I've googled a fair bit, but haven't found the answer to either of these questions yet.
Update: More information:
Turning off the "compile on save" option makes the problem go away. Turning CoS back on again brings the exception back. Unfortunately this isn't a fix, as CoS is a very useful option.
http://netbeans.org/bugzilla/show_bug.cgi?id=182009 seems the closest bug report, but it has been closed as "RESOLVED INCOMPLETE". Unfortunately the bug is hard to reproduce - the exception is happening in Java library code, when it calls a third-party library, so there isn't anything at the point the exception is thrown we can change. And the code will work for weeks, and then suddenly start throwing this error with no obvious reason why.
We've tried manually deleting the entire build directory - still not a fix.
We finally got a solution, but still don't quite know why the situation occurs. When you have Compile On Save activated, Netbeans generates a second set of class files for debugging etc. These are stored in $USER/.netbeans/var/cache/index/s*/java/*/classes
Somehow (not sure how) this directory can get corrupted or fail to update.
If you close netbeans, delete $USER/.netbeans/var/cache/index and all subdirectories and restart netbeans this clears the cache. If you have no compile errors, your problem ought to go away at this point.

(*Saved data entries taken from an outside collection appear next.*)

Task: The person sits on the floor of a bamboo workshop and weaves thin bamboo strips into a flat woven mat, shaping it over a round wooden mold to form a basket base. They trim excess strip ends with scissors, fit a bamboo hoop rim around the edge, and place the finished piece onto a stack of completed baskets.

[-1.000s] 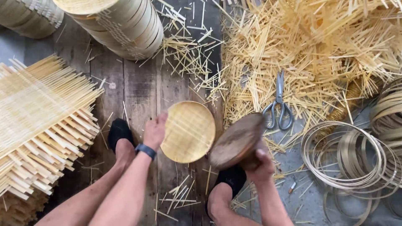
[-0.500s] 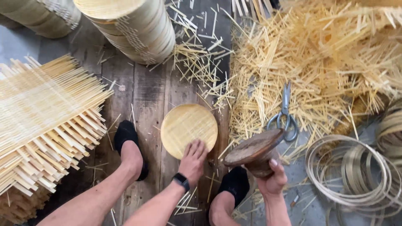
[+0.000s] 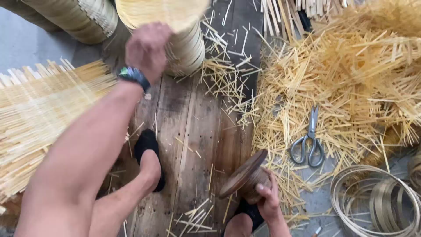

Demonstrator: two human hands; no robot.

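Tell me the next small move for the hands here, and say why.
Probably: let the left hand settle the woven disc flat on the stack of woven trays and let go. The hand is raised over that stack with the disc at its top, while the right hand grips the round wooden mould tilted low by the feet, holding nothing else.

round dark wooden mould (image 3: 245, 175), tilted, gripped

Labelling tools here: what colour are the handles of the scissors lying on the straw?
Plain grey metal, same as the blades; the scissors show clearly in the head view.
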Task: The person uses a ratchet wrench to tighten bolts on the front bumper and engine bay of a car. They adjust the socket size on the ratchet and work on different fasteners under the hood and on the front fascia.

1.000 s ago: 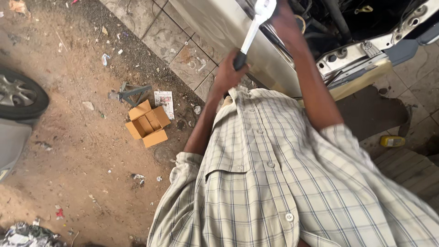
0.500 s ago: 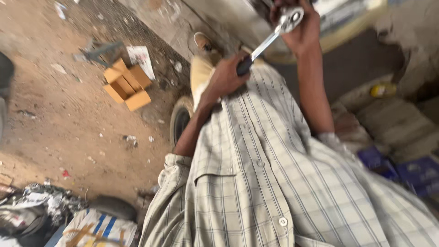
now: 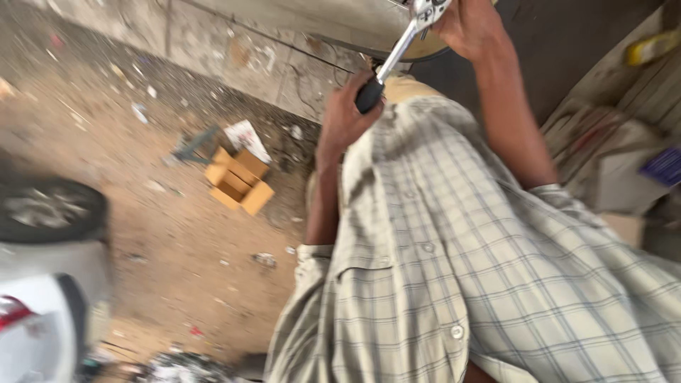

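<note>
A ratchet wrench [image 3: 397,53], with a chrome shaft and black grip, is held slanted, its head raised at the top edge and its grip lower down.

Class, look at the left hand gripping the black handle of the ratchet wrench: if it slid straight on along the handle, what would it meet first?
Probably the wrench's chrome head, where the right hand already rests; depth is blurred, though. The left hand grips the black handle.
</note>
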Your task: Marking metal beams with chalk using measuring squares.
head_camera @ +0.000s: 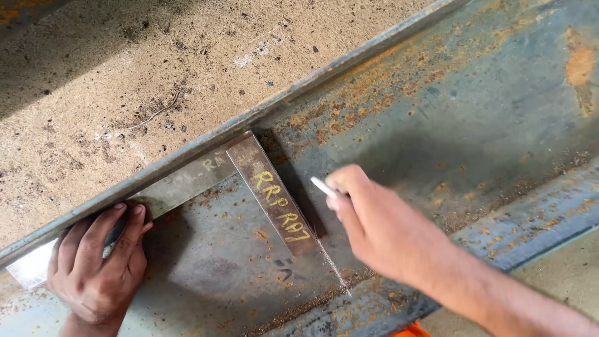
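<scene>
Steel square (249,181) lies on a rusty steel beam (474,106), stock along its far edge. Left hand (97,265) presses the stock flat; right hand (374,224) pinches white chalk (323,186) beside the blade.

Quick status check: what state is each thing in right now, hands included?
Left hand: pressed flat on the square's long arm.
Right hand: pinching a white marking stick.
Steel square: lying flat against the beam's raised edge.
Steel beam: rusty, white line drawn beside the square.
</scene>
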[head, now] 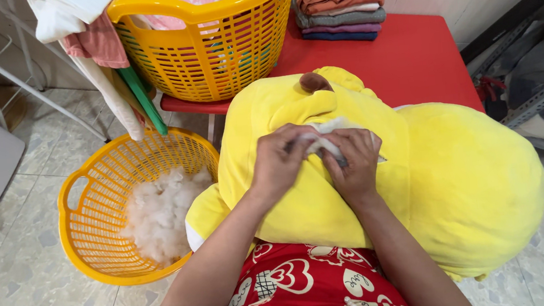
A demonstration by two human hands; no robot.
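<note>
A big yellow plush toy [434, 184] lies across the person's lap, its upper end leaning against the red table [409, 53]. Its long axis runs from the dark-nosed head near the table's edge down to the right, toward the floor. Both hands meet on its middle: the left hand [279, 162] and right hand [356, 165] have their fingers pinched on a tuft of white stuffing [327, 138] at an opening. The toy looks soft, light and bulky, best gripped by bunching the fabric. A floor basket [94, 237] beside it holds loose stuffing; another basket [208, 39] of clothes sits on the table by folded clothes [338, 7].
</note>
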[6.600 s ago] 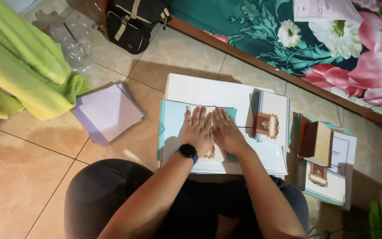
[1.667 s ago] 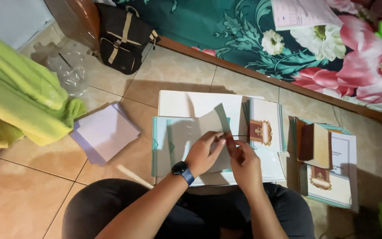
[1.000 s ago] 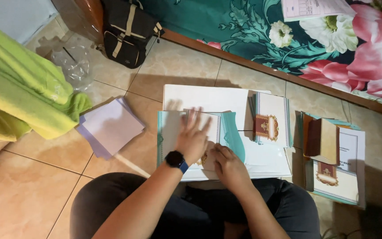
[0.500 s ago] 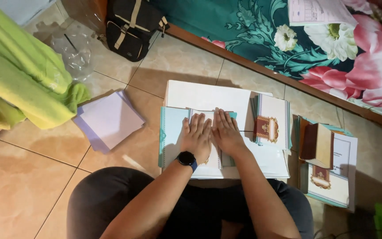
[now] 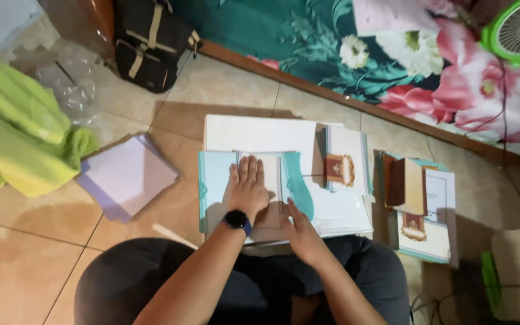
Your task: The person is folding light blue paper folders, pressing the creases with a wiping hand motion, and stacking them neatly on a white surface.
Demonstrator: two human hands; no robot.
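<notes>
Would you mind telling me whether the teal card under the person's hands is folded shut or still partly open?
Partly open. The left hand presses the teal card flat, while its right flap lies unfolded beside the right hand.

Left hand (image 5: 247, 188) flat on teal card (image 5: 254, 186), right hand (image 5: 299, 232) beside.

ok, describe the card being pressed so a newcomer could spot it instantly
Start at the big white board on the tiled floor, before the person's knees. On it lies a teal-edged folded card, the left hand flat on its middle. Unlike neighbouring cards with brown emblems, its teal flap stands open.
</notes>
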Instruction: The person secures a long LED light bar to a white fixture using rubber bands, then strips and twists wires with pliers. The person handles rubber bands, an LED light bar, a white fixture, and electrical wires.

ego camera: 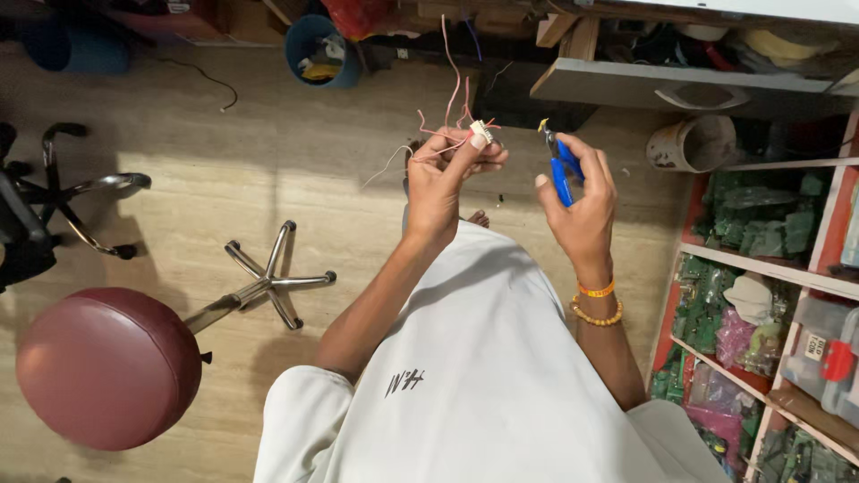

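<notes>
My left hand [445, 179] pinches a small white plastic connector [481, 131] between thumb and fingers, with several thin pink and red wires [450, 94] trailing up and out from it. My right hand [582, 201] grips blue-handled wire cutters [561, 165], their small jaws pointing up and left toward the connector, a short gap away. Both hands are raised in front of my white shirt, above the floor. An orange band and a bead bracelet [598, 304] sit on my right wrist.
A maroon round stool [107, 367] lies tipped on the wooden floor at lower left, its chrome base [273, 282] sideways. A black chair base [72, 192] is at far left. Shelves with green circuit boards [761, 224] stand at right, a blue bucket [322, 49] at top.
</notes>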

NB: $USER is your user directory - on Windows 7 this is usually c:\Users\username, I guess on Unix it will be ~username.
If you get this problem please vote for, comment on, or add information to: http://netbeans.org/bugzilla/show_bug.cgi?id=182009
I experienced the same wired problem in NB 7.0.1, my hammer-IQ solution was to make a typo in the source code, run NB with this error (despite an error message) and than the cached class was successfully deleted.

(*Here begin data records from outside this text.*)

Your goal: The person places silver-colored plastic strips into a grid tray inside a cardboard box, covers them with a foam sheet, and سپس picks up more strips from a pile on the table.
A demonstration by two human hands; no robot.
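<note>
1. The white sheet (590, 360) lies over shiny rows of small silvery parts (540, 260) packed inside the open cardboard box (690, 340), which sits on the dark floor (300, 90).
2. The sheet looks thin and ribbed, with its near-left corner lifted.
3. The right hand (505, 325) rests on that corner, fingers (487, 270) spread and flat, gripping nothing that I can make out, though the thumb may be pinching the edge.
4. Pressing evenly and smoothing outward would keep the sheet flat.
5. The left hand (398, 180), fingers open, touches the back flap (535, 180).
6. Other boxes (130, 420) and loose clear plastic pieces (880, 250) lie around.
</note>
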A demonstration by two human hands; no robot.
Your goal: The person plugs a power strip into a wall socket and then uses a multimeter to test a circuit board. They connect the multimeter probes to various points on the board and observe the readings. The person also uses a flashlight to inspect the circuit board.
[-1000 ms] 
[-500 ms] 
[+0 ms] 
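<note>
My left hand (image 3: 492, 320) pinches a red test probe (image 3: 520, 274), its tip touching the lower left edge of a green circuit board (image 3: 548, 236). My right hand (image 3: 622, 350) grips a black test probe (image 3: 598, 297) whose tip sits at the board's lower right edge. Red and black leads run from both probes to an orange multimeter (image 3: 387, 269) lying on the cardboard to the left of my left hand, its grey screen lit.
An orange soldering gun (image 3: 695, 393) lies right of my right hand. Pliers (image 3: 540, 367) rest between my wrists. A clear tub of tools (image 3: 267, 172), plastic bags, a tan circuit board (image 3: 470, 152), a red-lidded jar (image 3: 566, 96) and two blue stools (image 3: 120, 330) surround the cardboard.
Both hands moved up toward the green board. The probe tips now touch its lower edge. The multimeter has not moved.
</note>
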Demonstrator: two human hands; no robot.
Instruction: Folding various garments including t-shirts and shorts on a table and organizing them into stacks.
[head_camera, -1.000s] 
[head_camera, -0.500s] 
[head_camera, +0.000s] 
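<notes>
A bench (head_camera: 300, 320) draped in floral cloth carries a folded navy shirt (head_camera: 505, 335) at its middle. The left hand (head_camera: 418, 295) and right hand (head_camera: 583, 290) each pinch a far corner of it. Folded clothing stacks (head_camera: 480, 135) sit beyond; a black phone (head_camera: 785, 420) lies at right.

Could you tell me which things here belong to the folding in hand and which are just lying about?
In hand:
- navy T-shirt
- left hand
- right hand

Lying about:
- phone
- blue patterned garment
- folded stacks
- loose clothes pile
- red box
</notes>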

I experienced this issue on Linux Mint Nadia with Netbeans 7.2.1, but was stumped as to where the cache location might be - mine was actually located at
/home/USER/.cache/netbeans/7.2.1
rather than in the .netbeans folder.
If you're not sure where the cache is located on your particular setup, just go to the help > about menu in Netbeans and it'll tell you the correct path.
After realising that the cause was a bad cache from the other posted solutions, I solved this problem by copying the file to another directory, deleting it from NetBeans, and then adding it again.

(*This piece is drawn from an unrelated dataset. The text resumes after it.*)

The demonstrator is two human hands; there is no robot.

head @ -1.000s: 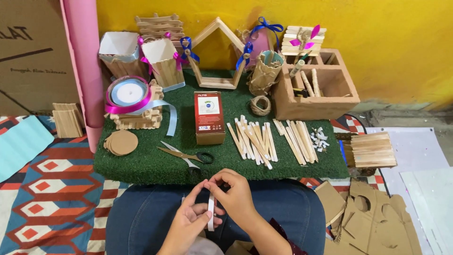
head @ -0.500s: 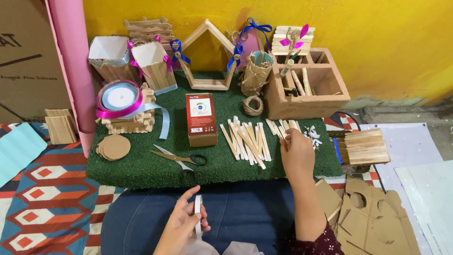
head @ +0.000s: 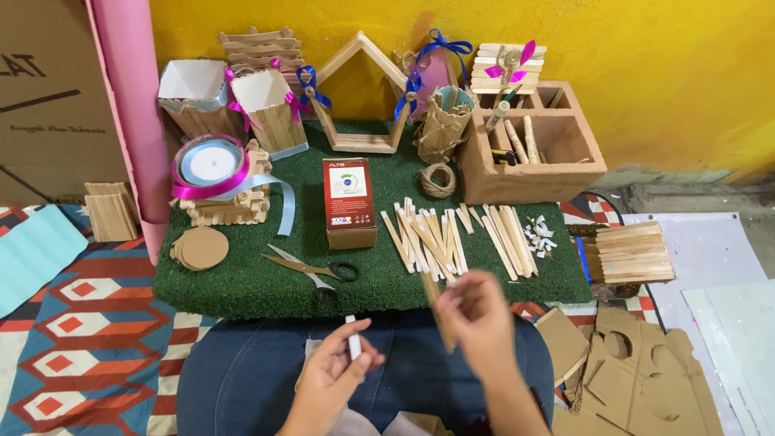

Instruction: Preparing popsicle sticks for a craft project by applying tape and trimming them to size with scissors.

In fact, you neednt delete whole of index folder.
When you open netbeans and your project folder is active. Netbeans starts scanning files and creates temporary project folders (in index folder) for all active projects. If you check index\segments file(its a text file and can be viewed in notepad/(text editor)), you will be able to identify the folders that represent your project. You can then delete those folders and restart netbeans.
*Active project means those projects that were open before Netbeans was shutdown.
Had the same problem on Windows 7 with Netbeans 12.
Cache is here:
C:\Users\<Username>\AppData\Local\NetBeans\Cache
, but the deleting cache is not helpful sometimes. The better solution is to recompile the problematic class i.e. make a minor change (e.g. add space) and save.